Ajinomoto or MSG (monosodium glutamate) is a substance derived from the amino acid glutamate. Monosodium glutamate is often used as a food additive as a flavor enhancer. This additive often gives foods a savory taste due to the addition of extra glutamate, which also occurs naturally in foods such as tomatoes, soybeans and seaweed. As a food additive, MSG is categorized as GRAS or “generally recognized as safe” by the Food and DrugAssociation which allows the addition of MSG to food as an additive. FDA has instructed all food manufacturing and packaging companies, as a mandate, to mention the MSG content related information on the food packet.
Some of the health concerns regarding MSG are owed to the adverse reaction that some people have to this additive. The problem, known as MSG symptom complex, includes, but is not limited to, symptoms such as heart palpitations, chest pain, headaches, nausea, sweating, flushing, weakness and numbness or tingling in your face and neck. Although, no definitive link between Ajinomoto consumption and these symptoms have been identified, it is best to avoid consumption of Ajinomoto during pregnancy if you are allergic to it, as the effects and allergic reaction could multiply due to the heightened state of hormonal activity.
Ajinomoto has not conclusively been proven to directly cause toxicity in the body, and is unlikely to affect the health of the fetus. However excessive Ajinomoto does give way to free glutamates in the body. It affects the baby by breaking down the placental barrier of food supply to the baby. The breakdown of this barrier would mean your baby is exposed to every substance in your blood, good or bad, in equal proportion as you. This may not be healthy for your baby as the immune system of the baby cannot fight any external allergens and disease causing germs. The free glutamates can also reach the brain neurons and stimulate them. According to the US National Library of medicine a study conducted in 1997 on the effects of maternal oral administration of monosodium glutamate at a late stage of pregnancy on developing mouse fetal brain showed that maternal oral administration of MSG at a late stage of pregnancy decreased the threshold of convulsion in the litters at 10 days of age and Y-maze discrimination learning was significantly impaired in the 60-day-old filial mice.
Consuming large amounts of Ajinomoto also adds large amounts of sodium to your diet and imparts no other nutritional value. Increased amounts of sodium in your diet can cause water retention and High Blood Pressure during pregnancy. Salt is a major contributor to this problem. If your body is retaining excess water during your pregnancy, avoid Ajinomoto and all other salts as well.
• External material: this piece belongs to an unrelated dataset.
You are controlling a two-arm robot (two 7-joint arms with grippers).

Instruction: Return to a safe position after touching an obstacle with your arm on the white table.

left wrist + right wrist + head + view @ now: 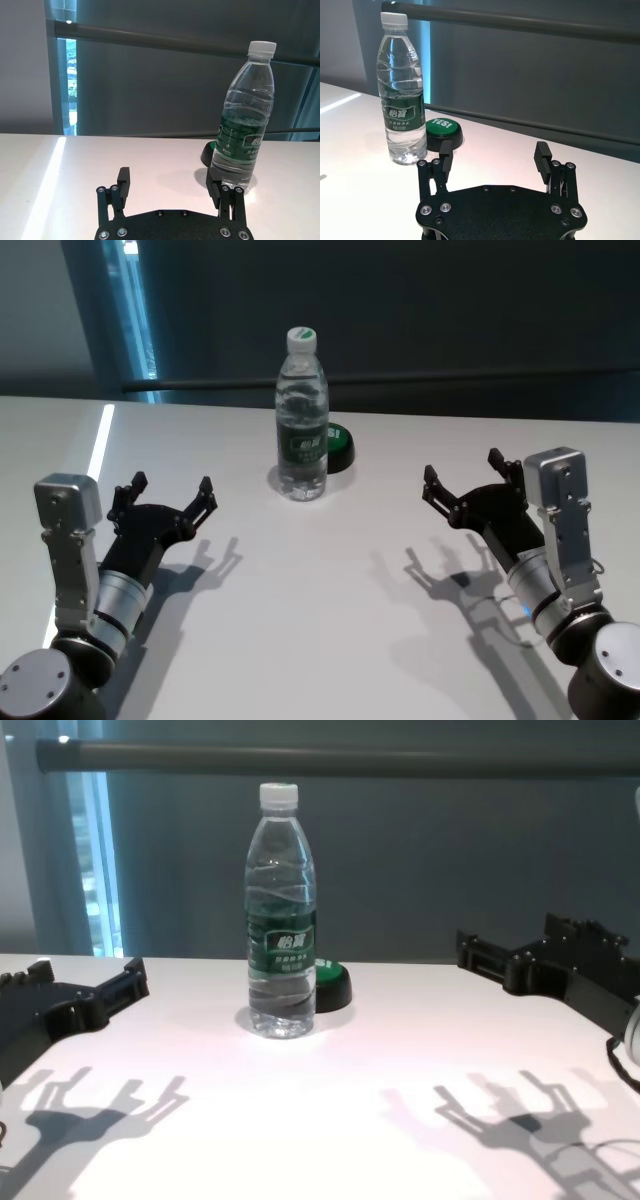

Food additives such as Ajinomoto do not need to be completely eliminated during pregnancy, but they often appear in fast food, processed meats, soups and canned vegetables. While you are pregnant you need to be mindful that what you eat affects the health of both you and your baby. There is no “recommended” amount of MSG, so instead pay attention to your sodium intake; consuming no more than 2,400 milligrams of sodium each day. While buying any kind of packaged food or processed food, be sure to check the contents on the label in order to be able to make an informed decision. Where research conducted in the field may currently be inconclusive, it is best to err on the side of caution and avoid it completely during pregnancy. It is not worth the risk.